▶ **Records supplied**:
________________

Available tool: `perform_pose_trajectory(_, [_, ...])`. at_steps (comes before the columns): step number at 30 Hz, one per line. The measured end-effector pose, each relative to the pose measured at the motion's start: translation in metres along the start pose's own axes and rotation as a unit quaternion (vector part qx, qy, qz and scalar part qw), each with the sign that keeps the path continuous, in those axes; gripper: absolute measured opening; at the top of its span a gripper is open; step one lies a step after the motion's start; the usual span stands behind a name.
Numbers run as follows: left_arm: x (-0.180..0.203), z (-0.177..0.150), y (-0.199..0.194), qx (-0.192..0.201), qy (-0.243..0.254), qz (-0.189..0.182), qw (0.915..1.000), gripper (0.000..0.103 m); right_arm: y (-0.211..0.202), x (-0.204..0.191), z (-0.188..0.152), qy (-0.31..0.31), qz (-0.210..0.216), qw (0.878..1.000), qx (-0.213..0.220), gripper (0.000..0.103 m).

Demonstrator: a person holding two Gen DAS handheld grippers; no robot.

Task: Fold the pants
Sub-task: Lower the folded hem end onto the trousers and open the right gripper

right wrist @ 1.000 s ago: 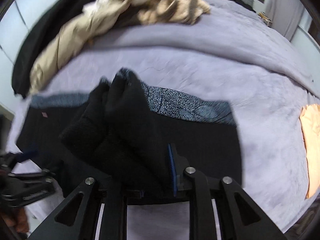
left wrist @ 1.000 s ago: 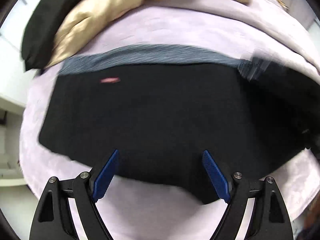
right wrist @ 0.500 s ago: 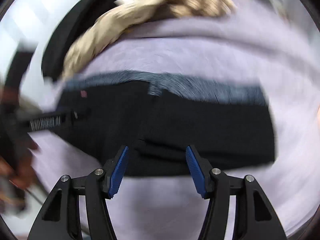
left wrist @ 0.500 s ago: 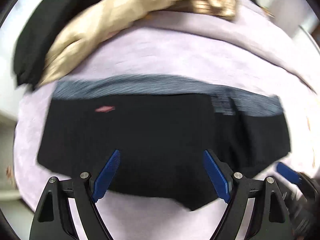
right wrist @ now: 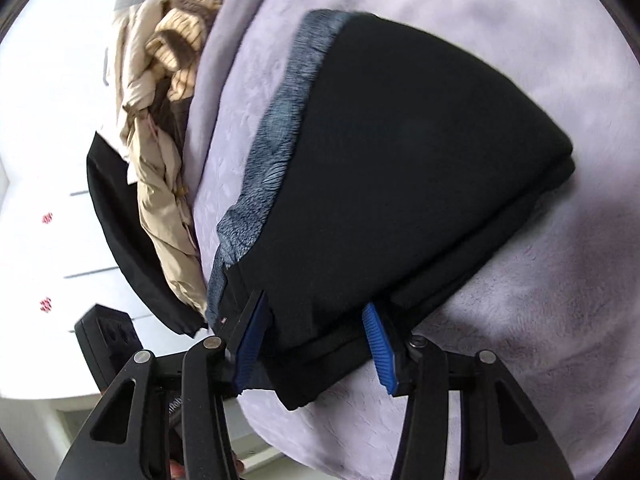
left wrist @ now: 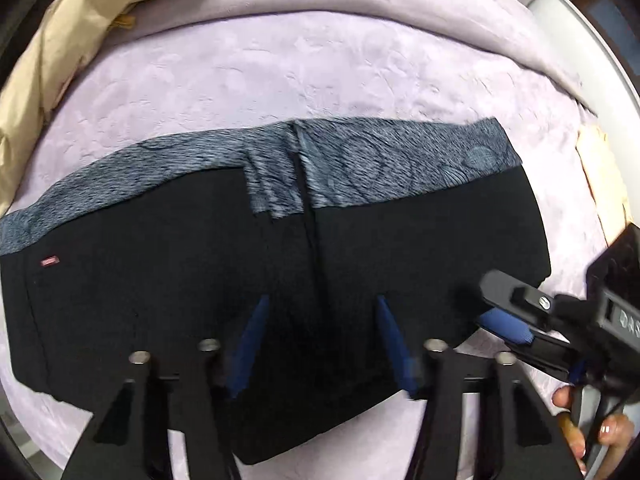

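I see the black pants (left wrist: 160, 280) lying folded across the lilac bedspread (left wrist: 320, 72), filling the middle of the left wrist view, with a blue-grey patterned band (left wrist: 380, 160) along their far edge. A small red label (left wrist: 51, 261) sits at the left of the frame; its writing is too small to read. The pants' left end is cut off by the lens rim.

My left gripper (left wrist: 320, 340) points down over the near part of the pants, its jaws closing with black cloth between the blue pads (left wrist: 248, 344); whether they already pinch it I cannot tell. The right gripper (left wrist: 504, 320) enters from the right of that frame at the pants' near right corner, a hand (left wrist: 600, 436) partly visible below it.

In the right wrist view, the right gripper (right wrist: 316, 336) has the stacked layers of the pants (right wrist: 400, 180) between its pads, jaws closing around the folded edge; contact is unclear. Only this view shows the thickness of the fold. It also shows the beige jacket (right wrist: 160, 200) and a striped garment (right wrist: 180, 40) heaped at upper left, and a black garment (right wrist: 120, 220) beside them, which the left view crops to a beige strip at its upper left edge.
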State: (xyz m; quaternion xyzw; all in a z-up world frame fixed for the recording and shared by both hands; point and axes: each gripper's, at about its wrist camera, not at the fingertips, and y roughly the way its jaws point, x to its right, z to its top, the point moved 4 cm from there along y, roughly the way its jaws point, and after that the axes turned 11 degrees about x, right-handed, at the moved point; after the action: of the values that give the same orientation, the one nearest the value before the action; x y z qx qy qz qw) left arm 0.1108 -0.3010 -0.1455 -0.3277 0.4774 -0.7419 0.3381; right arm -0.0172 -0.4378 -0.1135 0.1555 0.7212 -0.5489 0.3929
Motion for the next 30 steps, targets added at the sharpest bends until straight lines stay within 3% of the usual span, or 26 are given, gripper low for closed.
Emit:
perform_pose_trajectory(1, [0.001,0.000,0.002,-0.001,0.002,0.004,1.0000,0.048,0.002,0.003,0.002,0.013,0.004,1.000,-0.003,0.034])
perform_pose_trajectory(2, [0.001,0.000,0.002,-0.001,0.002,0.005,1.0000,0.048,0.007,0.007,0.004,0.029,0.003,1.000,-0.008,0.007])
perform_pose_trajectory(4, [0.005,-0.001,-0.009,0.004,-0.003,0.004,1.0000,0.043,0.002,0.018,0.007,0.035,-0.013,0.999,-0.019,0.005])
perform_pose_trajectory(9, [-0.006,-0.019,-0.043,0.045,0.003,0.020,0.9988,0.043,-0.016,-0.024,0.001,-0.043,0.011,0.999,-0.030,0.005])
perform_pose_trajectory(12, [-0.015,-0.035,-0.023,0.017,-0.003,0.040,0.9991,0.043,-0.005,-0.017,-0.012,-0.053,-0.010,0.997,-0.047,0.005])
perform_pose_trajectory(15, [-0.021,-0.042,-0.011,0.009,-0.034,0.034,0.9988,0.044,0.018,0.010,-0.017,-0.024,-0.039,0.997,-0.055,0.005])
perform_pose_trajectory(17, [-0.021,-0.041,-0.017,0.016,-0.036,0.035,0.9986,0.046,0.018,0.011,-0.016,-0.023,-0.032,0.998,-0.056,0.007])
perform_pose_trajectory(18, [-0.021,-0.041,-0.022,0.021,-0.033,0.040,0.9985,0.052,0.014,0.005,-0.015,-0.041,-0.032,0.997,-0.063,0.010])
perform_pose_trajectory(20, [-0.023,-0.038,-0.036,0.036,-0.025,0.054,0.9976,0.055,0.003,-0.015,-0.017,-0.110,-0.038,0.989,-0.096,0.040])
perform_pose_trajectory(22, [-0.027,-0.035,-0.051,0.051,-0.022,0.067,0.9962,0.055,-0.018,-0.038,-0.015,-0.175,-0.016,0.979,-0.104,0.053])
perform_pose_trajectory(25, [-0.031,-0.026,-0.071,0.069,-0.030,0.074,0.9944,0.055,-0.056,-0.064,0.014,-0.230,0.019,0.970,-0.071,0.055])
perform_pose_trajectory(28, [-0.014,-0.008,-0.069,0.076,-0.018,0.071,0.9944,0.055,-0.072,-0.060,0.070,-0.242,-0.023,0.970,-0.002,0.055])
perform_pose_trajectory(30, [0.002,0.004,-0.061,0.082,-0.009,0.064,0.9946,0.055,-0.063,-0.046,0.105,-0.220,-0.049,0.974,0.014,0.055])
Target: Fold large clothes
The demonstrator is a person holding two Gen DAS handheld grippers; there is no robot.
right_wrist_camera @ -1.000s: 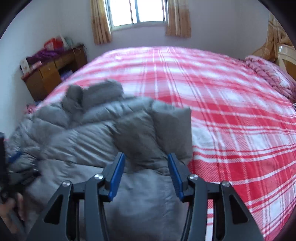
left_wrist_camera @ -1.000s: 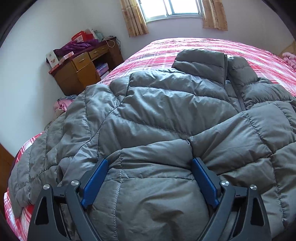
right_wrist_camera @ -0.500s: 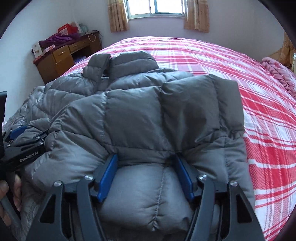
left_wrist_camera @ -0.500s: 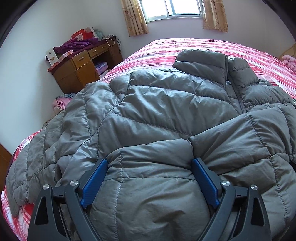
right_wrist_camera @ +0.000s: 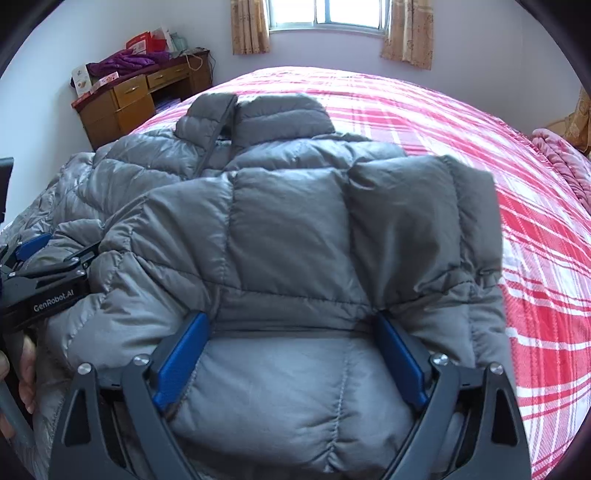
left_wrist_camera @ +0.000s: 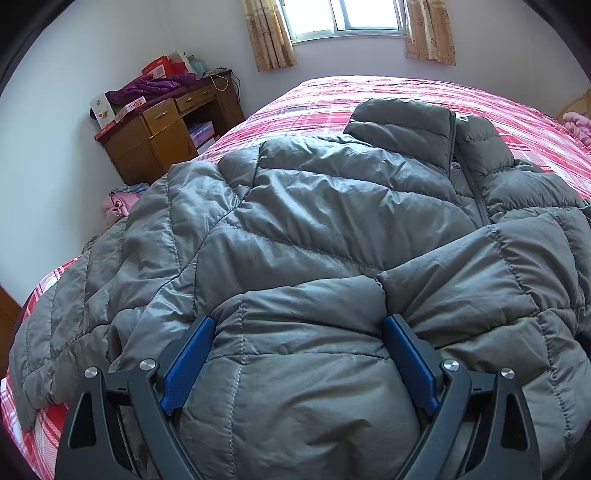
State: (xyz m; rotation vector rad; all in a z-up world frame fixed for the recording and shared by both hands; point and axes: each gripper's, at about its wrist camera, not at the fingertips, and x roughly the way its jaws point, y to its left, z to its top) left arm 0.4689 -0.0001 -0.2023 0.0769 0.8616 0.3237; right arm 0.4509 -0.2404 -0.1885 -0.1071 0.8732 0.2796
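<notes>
We see a grey puffer jacket lying on a red plaid bed, its long axis running away from us, collar toward the window. The right sleeve, loose a second ago, now lies folded across the chest. Our right gripper is opening, fabric still between its jaws. Our left gripper straddles padding; grip unclear. Its body reads "GenRobot.AI".

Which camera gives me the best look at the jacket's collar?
Right wrist: the collar sits near centre, both halves and the zip gap visible. Left wrist shows the collar too, but further right and more from one side.
</notes>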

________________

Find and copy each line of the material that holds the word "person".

▶ **Solution to the exercise**:
Demonstrator: a person holding two Gen DAS handheld grippers; no robot.
The demonstrator is a person holding two Gen DAS handheld grippers; there is no robot.

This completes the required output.